> [ACTIVITY]: For this listing, the lines between the one holding "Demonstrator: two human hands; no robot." and the one holding "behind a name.", inclusive, must be set down exactly.
= Beginning of Section =
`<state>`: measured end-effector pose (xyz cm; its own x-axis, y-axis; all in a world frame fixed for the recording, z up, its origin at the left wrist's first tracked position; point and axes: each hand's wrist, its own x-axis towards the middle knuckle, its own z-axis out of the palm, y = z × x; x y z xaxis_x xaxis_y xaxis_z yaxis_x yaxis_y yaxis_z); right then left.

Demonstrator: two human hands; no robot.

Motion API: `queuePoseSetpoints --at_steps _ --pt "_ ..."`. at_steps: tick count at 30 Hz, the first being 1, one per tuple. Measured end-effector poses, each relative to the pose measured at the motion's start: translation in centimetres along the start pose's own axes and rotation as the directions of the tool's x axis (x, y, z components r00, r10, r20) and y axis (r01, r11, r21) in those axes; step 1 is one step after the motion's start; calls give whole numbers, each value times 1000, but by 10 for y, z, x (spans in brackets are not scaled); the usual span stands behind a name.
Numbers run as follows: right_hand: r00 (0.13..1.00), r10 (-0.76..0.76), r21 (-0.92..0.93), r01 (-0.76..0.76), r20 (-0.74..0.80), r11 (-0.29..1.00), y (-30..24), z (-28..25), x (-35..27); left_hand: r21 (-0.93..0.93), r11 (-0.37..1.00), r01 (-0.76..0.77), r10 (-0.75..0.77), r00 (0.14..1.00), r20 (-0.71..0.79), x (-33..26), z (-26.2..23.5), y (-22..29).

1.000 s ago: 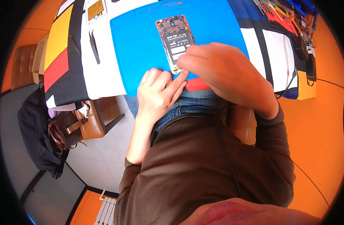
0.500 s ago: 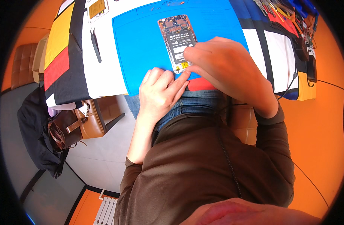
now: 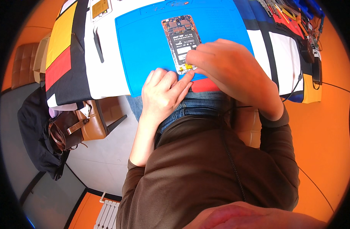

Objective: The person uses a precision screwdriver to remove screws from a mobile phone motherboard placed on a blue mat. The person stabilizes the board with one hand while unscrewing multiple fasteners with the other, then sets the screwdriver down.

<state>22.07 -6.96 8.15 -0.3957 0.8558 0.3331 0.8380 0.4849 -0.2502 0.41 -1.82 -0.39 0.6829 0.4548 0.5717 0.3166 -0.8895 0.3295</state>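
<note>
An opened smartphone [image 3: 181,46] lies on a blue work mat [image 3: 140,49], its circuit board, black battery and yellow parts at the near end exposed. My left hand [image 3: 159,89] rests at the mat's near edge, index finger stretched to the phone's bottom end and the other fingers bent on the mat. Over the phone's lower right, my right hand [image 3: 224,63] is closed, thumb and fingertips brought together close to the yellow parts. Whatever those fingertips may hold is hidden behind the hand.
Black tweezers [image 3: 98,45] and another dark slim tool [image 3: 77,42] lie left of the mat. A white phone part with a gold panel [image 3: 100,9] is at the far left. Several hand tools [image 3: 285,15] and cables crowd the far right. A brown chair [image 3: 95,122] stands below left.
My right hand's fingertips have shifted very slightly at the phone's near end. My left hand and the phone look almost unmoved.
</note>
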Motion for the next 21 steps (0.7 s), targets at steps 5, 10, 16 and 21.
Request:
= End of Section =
> [SOLUTION TO THIS PROBLEM]:
Demonstrator: two human hands; no robot.

Motion API: `queuePoseSetpoints --at_steps _ --pt "_ ..."`. at_steps: tick count at 30 Hz, the first being 1, one per tuple. Measured end-effector poses, each relative to the pose measured at the motion's start: translation in centimetres along the start pose's own axes and rotation as the directions of the tool's x axis (x, y, z components r00, r10, r20) and y axis (r01, r11, r21) in those axes; step 1 is one step after the motion's start; calls give whole numbers, each value times 1000, but by 10 for y, z, x (spans in brackets are not scaled); the usual span stands behind a name.

No part of the answer remains open.